Problem requirements - Look through the lines below; wherever the word "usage" appears, copy that line.

(Source records)
* * * * *

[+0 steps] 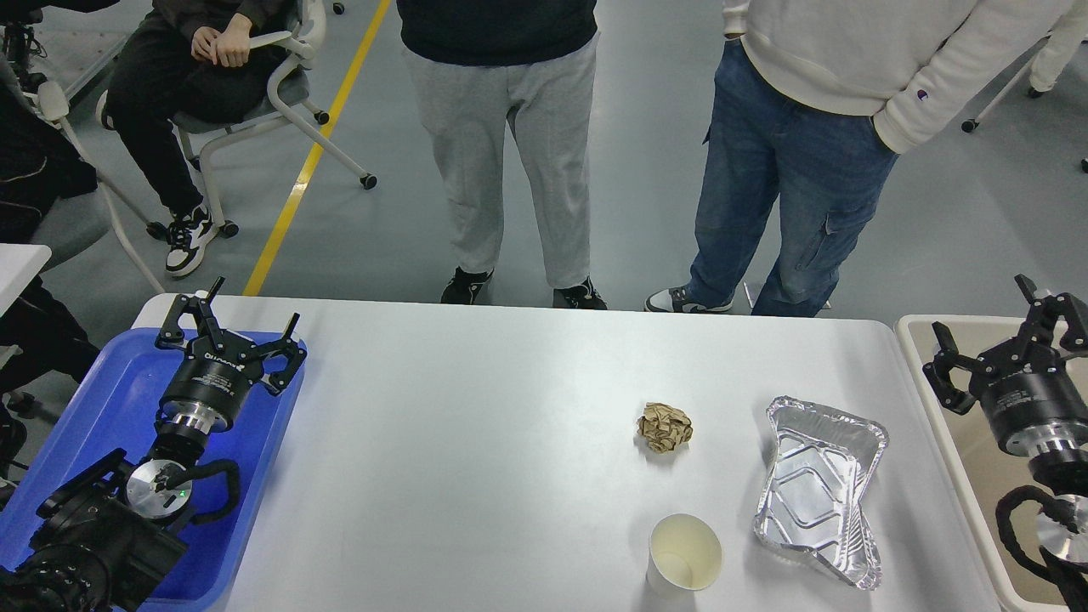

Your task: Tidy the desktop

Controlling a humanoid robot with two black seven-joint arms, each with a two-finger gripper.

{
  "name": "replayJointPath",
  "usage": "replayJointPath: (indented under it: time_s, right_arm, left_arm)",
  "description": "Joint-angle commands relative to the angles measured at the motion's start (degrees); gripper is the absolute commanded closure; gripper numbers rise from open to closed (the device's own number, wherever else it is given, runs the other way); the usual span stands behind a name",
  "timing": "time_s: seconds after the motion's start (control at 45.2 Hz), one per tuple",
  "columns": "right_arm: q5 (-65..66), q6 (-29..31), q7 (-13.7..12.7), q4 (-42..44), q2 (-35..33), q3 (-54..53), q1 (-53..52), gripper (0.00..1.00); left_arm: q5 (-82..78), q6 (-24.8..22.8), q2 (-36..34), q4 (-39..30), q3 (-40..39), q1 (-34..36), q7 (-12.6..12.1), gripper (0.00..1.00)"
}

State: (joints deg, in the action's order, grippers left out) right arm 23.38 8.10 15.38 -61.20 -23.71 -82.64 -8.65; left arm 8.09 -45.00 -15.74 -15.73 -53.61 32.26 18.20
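The white desktop [476, 442] fills the lower middle of the head view. On its right half lie a crumpled brown paper ball [665, 427], a bent foil tray [818, 488] and an upright white paper cup [684, 553] near the front edge. My left gripper [248, 316] hovers open over the blue tray [102, 399] at the far left, with nothing between its fingers. My right gripper [986, 327] is open and holds nothing, above the beige bin [926, 340] at the far right. Both grippers are well away from the three items.
Two people stand just beyond the desktop's far edge [544, 299], and another sits on a wheeled chair [280, 93] at the back left. A second white table corner [21, 259] shows at the left.
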Motion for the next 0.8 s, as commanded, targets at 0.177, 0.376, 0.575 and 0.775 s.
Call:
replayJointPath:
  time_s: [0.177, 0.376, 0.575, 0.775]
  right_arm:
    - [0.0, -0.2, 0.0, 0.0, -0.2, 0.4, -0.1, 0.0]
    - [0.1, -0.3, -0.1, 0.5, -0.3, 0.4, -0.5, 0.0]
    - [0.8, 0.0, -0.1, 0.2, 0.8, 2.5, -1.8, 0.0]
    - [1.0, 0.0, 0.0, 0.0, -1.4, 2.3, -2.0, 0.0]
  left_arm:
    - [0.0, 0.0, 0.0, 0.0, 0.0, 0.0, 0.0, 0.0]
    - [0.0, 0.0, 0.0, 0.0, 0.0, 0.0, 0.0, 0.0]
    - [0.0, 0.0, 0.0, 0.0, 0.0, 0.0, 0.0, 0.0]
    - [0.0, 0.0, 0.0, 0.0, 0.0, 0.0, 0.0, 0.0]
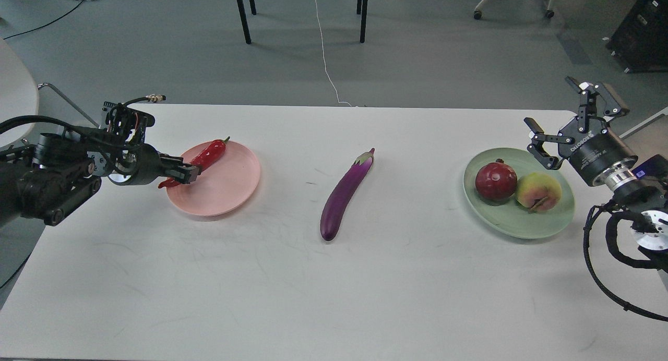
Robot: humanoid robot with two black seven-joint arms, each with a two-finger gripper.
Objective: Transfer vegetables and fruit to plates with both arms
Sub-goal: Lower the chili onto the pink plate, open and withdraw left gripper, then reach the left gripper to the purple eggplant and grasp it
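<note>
The red chili pepper (211,151) lies slanted over the left side of the pink plate (229,186), its tip past the rim. My left gripper (183,173) is shut on the chili's lower half, low over the plate's left rim. The purple eggplant (345,193) lies on the table at the middle. The pomegranate (494,181) and the peach (538,191) sit side by side on the pale green plate (509,223). My right gripper (550,103) is open and empty, raised just beyond the green plate's far right rim.
The white table (334,288) ends at a far edge just beyond the plates. Black chair legs (242,14) and a white cable (324,53) are on the floor behind. My right arm's cable loop (600,267) hangs over the table's right edge.
</note>
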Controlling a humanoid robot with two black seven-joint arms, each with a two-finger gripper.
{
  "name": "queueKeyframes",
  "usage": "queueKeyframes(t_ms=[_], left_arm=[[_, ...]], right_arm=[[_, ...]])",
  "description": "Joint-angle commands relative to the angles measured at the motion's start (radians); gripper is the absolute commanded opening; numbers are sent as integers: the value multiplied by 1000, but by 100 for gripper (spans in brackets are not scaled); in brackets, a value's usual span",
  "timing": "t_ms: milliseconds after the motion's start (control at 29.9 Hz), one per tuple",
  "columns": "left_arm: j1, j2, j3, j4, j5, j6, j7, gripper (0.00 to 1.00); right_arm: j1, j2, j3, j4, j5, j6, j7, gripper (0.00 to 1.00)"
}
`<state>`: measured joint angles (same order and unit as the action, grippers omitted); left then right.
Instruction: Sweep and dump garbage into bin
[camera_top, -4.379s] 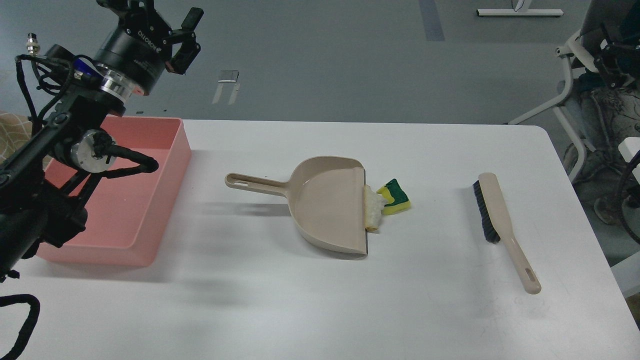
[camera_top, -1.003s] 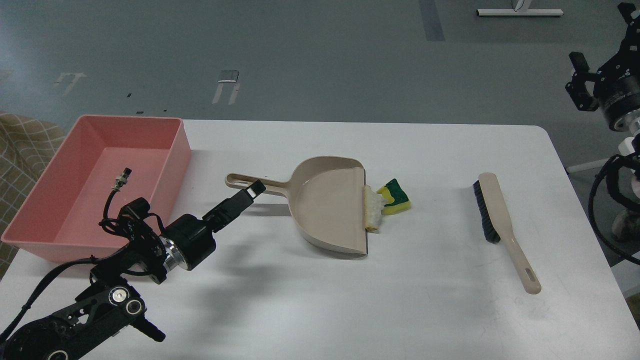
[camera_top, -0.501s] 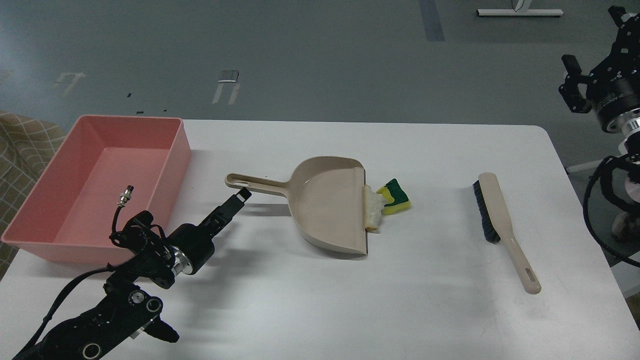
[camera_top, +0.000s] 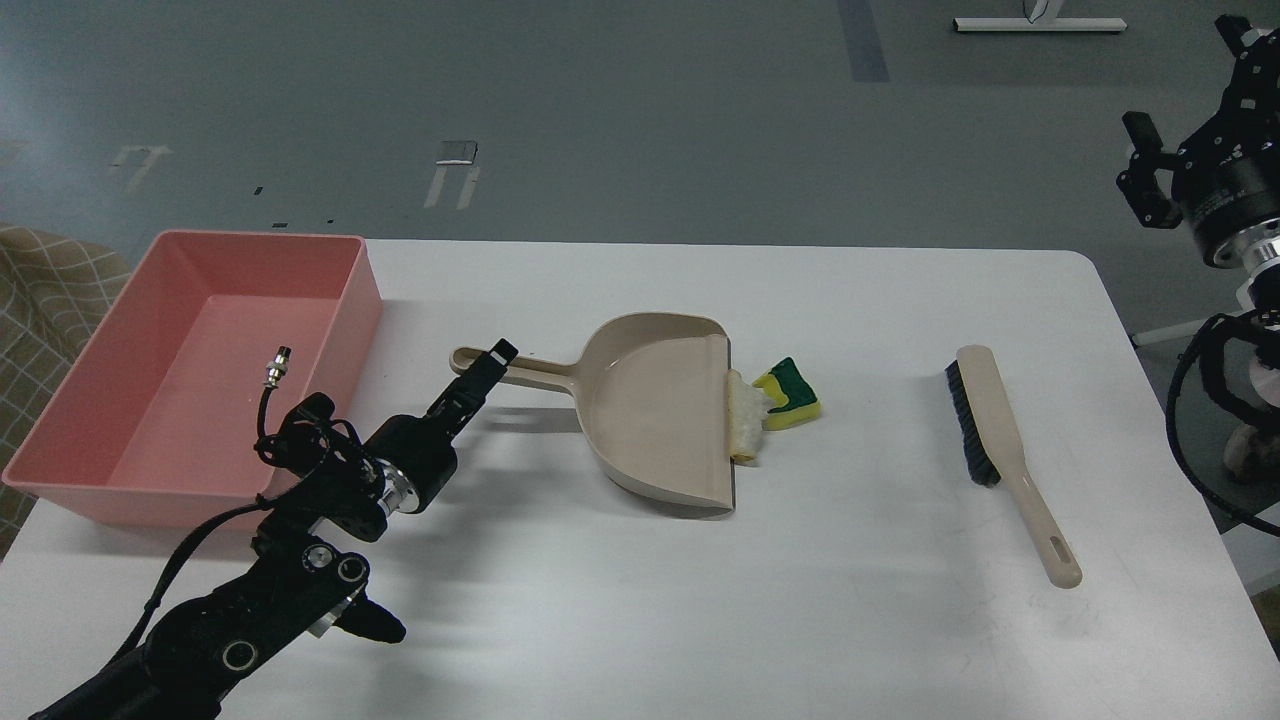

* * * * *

Written response -
  "usage": "replayJointPath: (indented under it: time_s, right_arm, left_arm)",
  "usage": "queueKeyframes(t_ms=[_], left_arm=[[_, ...]], right_arm=[[_, ...]])",

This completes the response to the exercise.